◆ TASK INSTRUCTIONS: Copy out every line of the listing in which "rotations" appears.

◆ RECORDS PROVIDED:
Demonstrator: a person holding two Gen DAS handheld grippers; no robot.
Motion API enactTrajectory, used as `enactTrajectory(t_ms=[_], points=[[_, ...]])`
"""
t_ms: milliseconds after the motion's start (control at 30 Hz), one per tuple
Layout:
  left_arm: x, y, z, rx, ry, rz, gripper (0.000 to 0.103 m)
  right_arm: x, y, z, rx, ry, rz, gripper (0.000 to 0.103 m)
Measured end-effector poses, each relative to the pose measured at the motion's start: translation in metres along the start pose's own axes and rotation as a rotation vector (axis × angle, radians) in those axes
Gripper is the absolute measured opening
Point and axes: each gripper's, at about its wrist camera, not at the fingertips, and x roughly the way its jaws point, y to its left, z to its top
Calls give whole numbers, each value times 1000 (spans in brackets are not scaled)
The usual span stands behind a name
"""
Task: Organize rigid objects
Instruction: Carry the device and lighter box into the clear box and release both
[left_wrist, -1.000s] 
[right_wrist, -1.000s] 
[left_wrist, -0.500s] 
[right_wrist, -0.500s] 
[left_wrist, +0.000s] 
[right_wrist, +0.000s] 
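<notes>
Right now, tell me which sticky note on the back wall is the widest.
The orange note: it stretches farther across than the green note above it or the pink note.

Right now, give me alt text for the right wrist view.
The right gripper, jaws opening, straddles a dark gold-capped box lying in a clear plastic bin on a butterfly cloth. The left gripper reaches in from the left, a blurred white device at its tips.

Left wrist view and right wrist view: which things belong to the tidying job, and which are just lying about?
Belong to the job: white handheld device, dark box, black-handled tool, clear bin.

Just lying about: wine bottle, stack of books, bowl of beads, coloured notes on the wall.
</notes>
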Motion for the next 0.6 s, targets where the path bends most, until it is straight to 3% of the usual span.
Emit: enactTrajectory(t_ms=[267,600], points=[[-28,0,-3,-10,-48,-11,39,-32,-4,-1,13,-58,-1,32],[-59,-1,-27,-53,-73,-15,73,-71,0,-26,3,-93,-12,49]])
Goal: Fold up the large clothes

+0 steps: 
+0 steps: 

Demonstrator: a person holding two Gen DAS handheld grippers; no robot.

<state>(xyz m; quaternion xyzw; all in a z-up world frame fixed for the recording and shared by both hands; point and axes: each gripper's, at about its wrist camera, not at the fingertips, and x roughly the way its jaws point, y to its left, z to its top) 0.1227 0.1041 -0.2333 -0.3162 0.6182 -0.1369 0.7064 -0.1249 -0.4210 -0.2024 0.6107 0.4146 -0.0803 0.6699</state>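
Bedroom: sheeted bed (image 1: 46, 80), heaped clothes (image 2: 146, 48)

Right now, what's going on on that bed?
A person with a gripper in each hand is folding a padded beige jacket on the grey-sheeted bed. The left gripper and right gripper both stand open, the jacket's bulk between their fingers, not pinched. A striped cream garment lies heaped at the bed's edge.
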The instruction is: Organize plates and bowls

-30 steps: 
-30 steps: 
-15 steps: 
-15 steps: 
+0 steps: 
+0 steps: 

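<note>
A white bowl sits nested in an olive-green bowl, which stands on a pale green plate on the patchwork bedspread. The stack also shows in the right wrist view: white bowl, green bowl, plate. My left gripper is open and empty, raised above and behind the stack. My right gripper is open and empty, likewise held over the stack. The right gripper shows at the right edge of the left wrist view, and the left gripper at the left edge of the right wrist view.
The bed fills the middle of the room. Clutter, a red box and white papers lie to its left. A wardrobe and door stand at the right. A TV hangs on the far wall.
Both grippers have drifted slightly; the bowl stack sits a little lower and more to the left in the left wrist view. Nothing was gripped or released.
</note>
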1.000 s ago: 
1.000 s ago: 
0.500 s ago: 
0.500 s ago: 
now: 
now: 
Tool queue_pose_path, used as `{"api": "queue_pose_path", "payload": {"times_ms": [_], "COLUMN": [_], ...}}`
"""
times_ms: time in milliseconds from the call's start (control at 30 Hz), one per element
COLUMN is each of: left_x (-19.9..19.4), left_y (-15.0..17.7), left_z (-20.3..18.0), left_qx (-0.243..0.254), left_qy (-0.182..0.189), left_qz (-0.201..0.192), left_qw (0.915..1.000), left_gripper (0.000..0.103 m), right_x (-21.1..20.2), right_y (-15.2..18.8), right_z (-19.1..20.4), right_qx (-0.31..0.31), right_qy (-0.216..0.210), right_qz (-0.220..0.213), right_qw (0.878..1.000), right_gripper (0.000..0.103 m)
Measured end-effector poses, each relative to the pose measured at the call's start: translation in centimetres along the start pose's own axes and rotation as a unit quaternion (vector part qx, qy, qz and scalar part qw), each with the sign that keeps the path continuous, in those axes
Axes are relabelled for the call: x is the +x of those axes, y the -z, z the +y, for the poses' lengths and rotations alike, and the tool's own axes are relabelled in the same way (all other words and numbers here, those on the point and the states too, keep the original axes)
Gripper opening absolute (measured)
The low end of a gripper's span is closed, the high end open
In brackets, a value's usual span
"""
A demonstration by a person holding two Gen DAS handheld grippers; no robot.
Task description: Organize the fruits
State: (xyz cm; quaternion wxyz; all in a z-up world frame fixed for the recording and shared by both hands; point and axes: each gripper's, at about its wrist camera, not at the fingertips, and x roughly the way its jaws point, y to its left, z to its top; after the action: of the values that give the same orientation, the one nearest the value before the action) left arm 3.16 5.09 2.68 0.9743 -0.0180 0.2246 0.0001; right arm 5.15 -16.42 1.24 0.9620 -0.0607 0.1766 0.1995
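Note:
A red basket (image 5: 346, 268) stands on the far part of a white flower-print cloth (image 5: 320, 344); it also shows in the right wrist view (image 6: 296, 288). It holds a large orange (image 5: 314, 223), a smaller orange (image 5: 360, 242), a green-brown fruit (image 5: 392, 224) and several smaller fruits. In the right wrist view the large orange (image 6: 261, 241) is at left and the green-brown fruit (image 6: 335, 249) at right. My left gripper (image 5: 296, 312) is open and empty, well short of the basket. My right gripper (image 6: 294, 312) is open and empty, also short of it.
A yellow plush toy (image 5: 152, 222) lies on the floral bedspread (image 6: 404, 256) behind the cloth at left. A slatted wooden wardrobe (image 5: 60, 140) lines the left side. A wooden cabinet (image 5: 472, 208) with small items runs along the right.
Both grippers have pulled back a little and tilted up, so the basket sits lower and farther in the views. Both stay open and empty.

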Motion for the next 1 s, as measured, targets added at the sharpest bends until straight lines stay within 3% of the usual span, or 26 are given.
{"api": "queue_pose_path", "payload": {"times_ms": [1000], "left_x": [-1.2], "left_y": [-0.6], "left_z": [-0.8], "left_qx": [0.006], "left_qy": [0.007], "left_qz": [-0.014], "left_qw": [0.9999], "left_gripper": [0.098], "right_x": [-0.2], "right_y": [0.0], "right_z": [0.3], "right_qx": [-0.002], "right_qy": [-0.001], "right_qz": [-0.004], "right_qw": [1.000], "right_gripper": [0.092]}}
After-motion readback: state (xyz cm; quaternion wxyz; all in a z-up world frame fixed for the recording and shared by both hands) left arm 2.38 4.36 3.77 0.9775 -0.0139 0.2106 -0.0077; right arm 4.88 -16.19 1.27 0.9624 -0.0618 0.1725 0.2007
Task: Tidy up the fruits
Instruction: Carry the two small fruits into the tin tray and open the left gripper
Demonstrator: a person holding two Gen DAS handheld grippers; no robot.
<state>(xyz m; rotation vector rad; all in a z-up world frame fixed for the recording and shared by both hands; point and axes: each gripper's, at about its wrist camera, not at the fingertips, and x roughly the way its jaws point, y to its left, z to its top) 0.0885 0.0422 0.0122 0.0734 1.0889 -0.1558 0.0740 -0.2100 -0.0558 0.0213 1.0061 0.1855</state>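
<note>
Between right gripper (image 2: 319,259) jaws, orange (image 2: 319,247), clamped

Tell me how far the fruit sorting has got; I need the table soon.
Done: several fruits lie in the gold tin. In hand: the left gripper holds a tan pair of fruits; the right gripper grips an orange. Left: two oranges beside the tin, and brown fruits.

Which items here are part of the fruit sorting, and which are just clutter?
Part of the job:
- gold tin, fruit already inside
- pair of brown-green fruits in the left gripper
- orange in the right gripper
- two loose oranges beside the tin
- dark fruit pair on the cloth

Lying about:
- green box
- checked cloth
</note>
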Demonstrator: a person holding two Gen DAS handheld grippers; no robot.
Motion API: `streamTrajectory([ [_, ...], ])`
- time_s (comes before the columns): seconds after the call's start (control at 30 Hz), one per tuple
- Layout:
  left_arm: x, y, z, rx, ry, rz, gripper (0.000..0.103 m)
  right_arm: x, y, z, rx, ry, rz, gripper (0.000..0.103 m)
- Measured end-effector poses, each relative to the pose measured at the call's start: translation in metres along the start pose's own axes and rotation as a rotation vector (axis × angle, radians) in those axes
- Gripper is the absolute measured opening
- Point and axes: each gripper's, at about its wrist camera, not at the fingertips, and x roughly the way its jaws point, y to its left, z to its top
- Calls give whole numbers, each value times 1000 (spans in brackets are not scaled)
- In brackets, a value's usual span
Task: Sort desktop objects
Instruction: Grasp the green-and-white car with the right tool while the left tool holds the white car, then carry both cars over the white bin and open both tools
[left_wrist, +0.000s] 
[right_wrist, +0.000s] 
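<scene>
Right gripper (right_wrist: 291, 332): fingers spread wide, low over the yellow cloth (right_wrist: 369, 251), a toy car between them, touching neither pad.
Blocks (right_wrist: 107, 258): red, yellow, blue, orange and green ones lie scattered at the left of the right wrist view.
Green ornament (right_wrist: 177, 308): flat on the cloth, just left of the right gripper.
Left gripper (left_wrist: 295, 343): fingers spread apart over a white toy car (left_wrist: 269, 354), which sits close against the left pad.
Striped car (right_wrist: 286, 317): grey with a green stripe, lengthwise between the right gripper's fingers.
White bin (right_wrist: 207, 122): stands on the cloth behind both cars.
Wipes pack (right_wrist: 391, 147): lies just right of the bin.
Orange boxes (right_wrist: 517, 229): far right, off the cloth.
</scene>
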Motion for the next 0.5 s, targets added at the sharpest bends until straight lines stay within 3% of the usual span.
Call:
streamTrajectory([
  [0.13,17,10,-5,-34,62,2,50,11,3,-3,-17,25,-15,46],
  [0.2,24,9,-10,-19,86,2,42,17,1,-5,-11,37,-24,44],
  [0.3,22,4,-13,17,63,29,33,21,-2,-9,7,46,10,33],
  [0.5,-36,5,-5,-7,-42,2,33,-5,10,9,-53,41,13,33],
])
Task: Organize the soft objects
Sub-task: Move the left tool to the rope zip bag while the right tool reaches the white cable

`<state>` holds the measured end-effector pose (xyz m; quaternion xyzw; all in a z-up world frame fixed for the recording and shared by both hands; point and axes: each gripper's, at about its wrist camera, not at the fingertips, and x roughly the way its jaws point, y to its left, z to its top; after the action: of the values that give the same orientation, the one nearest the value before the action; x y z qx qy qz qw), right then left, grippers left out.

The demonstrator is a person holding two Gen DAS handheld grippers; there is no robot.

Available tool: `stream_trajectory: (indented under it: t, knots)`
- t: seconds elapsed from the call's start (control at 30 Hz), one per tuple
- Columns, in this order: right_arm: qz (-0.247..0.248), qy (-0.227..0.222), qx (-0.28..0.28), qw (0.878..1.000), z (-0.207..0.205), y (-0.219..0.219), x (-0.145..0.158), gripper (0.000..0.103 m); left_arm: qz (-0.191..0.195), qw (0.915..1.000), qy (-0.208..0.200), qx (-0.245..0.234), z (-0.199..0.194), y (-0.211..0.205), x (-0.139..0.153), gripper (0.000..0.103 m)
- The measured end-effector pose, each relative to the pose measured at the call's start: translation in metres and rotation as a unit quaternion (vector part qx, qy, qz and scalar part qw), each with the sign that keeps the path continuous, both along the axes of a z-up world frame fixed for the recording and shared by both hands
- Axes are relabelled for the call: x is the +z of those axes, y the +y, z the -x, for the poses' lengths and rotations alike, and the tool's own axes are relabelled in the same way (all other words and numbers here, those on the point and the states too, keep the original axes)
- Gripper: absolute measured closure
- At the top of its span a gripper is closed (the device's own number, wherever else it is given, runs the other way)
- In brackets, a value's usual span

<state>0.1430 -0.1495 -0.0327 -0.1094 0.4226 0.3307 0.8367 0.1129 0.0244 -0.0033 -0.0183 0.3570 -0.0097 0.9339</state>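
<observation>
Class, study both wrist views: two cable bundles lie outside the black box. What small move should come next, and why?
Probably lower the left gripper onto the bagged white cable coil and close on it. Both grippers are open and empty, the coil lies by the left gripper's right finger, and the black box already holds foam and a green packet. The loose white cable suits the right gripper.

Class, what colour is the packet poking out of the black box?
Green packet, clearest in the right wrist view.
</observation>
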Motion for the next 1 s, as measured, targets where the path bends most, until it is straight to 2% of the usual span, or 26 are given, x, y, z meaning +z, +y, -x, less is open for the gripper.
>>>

◆ ANSWER SECTION:
Axes are relabelled for the call: x is the +x of those axes, y the -z, z the +y, for the poses' lengths and rotations alike, and the tool's own axes are relabelled in the same way (all other words and numbers here, those on the point and the states too, keep the original axes)
- Axes are relabelled for the call: x is the +z of those axes, y the +y, z the -x, for the poses' lengths and rotations alike, and the tool's own axes are relabelled in the same way (all other words and numbers here, those on the point and the states too, keep the original axes)

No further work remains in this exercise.